TASK GOAL: When you reproduce the entries below, keep each one exact and drop any pictures.

PROVIDED INFORMATION:

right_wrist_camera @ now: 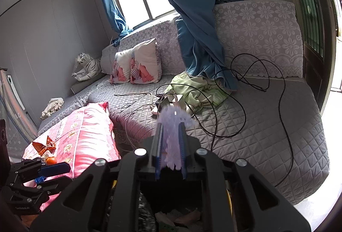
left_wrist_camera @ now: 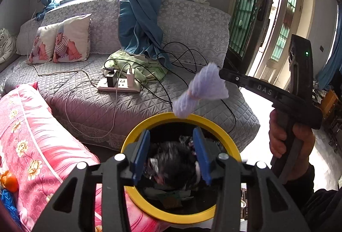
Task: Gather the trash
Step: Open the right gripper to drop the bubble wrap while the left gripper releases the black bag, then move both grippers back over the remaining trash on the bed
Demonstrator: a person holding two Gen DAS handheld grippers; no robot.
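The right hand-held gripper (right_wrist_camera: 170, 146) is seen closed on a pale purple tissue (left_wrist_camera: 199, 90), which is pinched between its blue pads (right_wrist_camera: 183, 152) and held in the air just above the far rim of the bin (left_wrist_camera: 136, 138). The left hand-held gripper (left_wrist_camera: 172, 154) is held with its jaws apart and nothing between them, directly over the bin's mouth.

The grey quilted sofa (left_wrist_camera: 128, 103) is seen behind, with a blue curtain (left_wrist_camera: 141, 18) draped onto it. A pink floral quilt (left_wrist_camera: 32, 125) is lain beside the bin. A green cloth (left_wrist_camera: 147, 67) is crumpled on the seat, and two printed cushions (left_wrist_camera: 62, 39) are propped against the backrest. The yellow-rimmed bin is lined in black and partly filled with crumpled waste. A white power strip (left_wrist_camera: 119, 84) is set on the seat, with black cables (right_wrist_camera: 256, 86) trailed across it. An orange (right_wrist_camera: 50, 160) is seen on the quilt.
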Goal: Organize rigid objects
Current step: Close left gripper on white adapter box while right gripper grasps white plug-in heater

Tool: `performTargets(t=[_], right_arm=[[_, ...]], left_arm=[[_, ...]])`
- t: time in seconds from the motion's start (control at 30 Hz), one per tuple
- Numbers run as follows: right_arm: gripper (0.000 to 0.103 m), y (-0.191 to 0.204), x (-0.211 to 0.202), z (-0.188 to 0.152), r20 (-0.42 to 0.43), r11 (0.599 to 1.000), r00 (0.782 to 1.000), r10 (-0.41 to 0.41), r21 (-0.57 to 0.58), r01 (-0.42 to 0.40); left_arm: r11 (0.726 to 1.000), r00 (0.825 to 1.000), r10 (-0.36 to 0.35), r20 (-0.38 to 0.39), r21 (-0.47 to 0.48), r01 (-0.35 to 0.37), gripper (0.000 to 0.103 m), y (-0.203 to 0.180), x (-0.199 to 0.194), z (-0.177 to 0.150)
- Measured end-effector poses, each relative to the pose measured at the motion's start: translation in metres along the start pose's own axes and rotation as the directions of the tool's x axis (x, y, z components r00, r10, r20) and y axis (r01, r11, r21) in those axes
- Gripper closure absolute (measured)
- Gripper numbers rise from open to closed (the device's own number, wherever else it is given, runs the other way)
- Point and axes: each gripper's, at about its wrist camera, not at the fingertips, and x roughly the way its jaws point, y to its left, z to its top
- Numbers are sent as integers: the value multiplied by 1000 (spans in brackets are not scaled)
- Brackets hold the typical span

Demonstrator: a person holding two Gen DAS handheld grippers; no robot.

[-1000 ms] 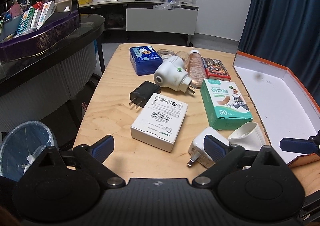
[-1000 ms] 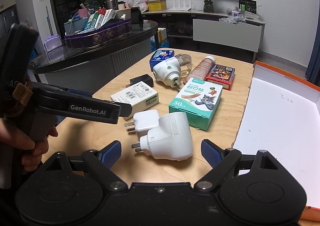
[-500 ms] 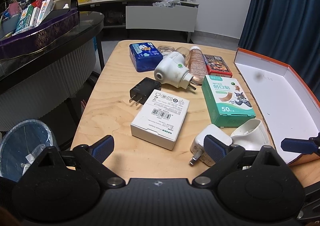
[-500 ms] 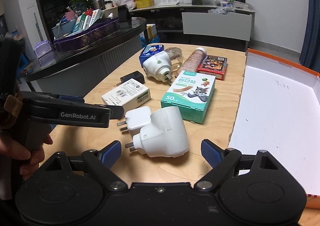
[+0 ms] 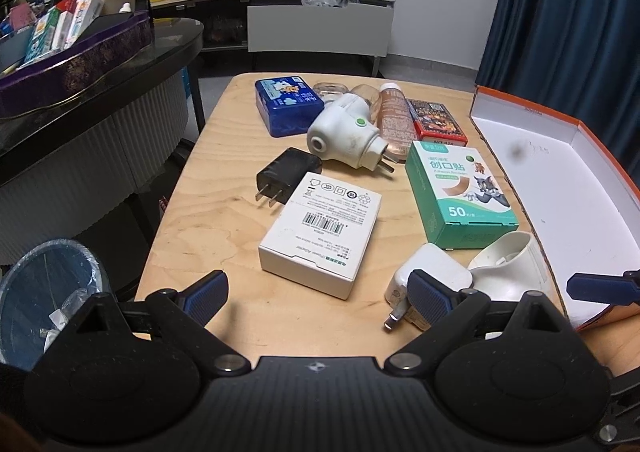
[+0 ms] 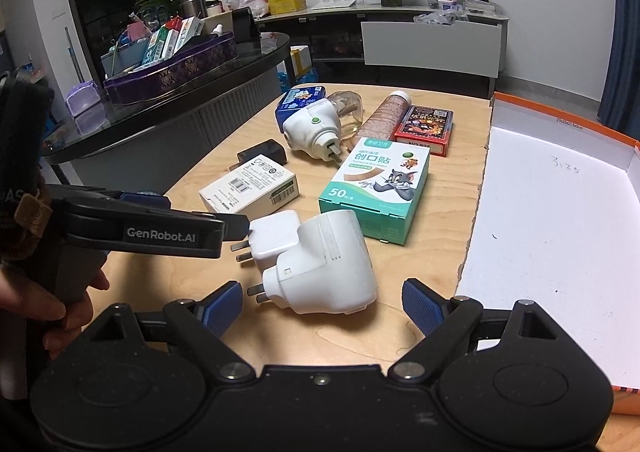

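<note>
Both tongs spread wide: right gripper (image 6: 322, 302) straddles the white plug-in unit (image 6: 324, 266) beside the orange box (image 6: 560, 212). Looks light, hard, slick; grip its flat sides. Left gripper (image 5: 318, 294) empty.

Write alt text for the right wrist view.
The open right gripper faces a large white plug adapter on a wooden table, beside a smaller white charger. The left gripper reaches in from the left; an orange-edged box lies right.

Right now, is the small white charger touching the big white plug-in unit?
Touching. In the right wrist view the small white charger presses against the big white plug-in unit; no gap shows.
</note>
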Motion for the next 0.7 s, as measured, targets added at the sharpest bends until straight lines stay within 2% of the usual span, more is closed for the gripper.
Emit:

PROBLEM SOLUTION:
right_wrist_camera @ now: 
left_wrist_camera @ now: 
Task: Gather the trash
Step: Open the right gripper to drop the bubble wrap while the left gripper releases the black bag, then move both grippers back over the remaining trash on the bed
Demonstrator: a person holding two Gen DAS handheld grippers; no robot.
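The right hand-held gripper (right_wrist_camera: 170, 146) is seen closed on a pale purple tissue (left_wrist_camera: 199, 90), which is pinched between its blue pads (right_wrist_camera: 183, 152) and held in the air just above the far rim of the bin (left_wrist_camera: 136, 138). The left hand-held gripper (left_wrist_camera: 172, 154) is held with its jaws apart and nothing between them, directly over the bin's mouth.

The grey quilted sofa (left_wrist_camera: 128, 103) is seen behind, with a blue curtain (left_wrist_camera: 141, 18) draped onto it. A pink floral quilt (left_wrist_camera: 32, 125) is lain beside the bin. A green cloth (left_wrist_camera: 147, 67) is crumpled on the seat, and two printed cushions (left_wrist_camera: 62, 39) are propped against the backrest. The yellow-rimmed bin is lined in black and partly filled with crumpled waste. A white power strip (left_wrist_camera: 119, 84) is set on the seat, with black cables (right_wrist_camera: 256, 86) trailed across it. An orange (right_wrist_camera: 50, 160) is seen on the quilt.
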Goal: Organize rigid objects
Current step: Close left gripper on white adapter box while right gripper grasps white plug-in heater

Tool: `performTargets(t=[_], right_arm=[[_, ...]], left_arm=[[_, ...]])`
- t: time in seconds from the motion's start (control at 30 Hz), one per tuple
- Numbers run as follows: right_arm: gripper (0.000 to 0.103 m), y (-0.191 to 0.204), x (-0.211 to 0.202), z (-0.188 to 0.152), r20 (-0.42 to 0.43), r11 (0.599 to 1.000), r00 (0.782 to 1.000), r10 (-0.41 to 0.41), r21 (-0.57 to 0.58), r01 (-0.42 to 0.40); left_arm: r11 (0.726 to 1.000), r00 (0.825 to 1.000), r10 (-0.36 to 0.35), r20 (-0.38 to 0.39), r21 (-0.47 to 0.48), r01 (-0.35 to 0.37), gripper (0.000 to 0.103 m), y (-0.203 to 0.180), x (-0.199 to 0.194), z (-0.177 to 0.150)
- Measured end-effector poses, each relative to the pose measured at the motion's start: translation in metres along the start pose's own axes and rotation as the directions of the tool's x axis (x, y, z components r00, r10, r20) and y axis (r01, r11, r21) in those axes
- Gripper closure absolute (measured)
- Gripper numbers rise from open to closed (the device's own number, wherever else it is given, runs the other way)
- Point and axes: each gripper's, at about its wrist camera, not at the fingertips, and x roughly the way its jaws point, y to its left, z to its top
- Numbers are sent as integers: the value multiplied by 1000 (spans in brackets are not scaled)
- Brackets hold the typical span

Demonstrator: a person holding two Gen DAS handheld grippers; no robot.

[-1000 ms] 
[-1000 ms] 
[-500 ms] 
[-500 ms] 
[+0 ms] 
[+0 ms] 

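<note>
Both tongs spread wide: right gripper (image 6: 322, 302) straddles the white plug-in unit (image 6: 324, 266) beside the orange box (image 6: 560, 212). Looks light, hard, slick; grip its flat sides. Left gripper (image 5: 318, 294) empty.

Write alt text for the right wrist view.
The open right gripper faces a large white plug adapter on a wooden table, beside a smaller white charger. The left gripper reaches in from the left; an orange-edged box lies right.

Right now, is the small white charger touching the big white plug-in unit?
Touching. In the right wrist view the small white charger presses against the big white plug-in unit; no gap shows.
</note>
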Motion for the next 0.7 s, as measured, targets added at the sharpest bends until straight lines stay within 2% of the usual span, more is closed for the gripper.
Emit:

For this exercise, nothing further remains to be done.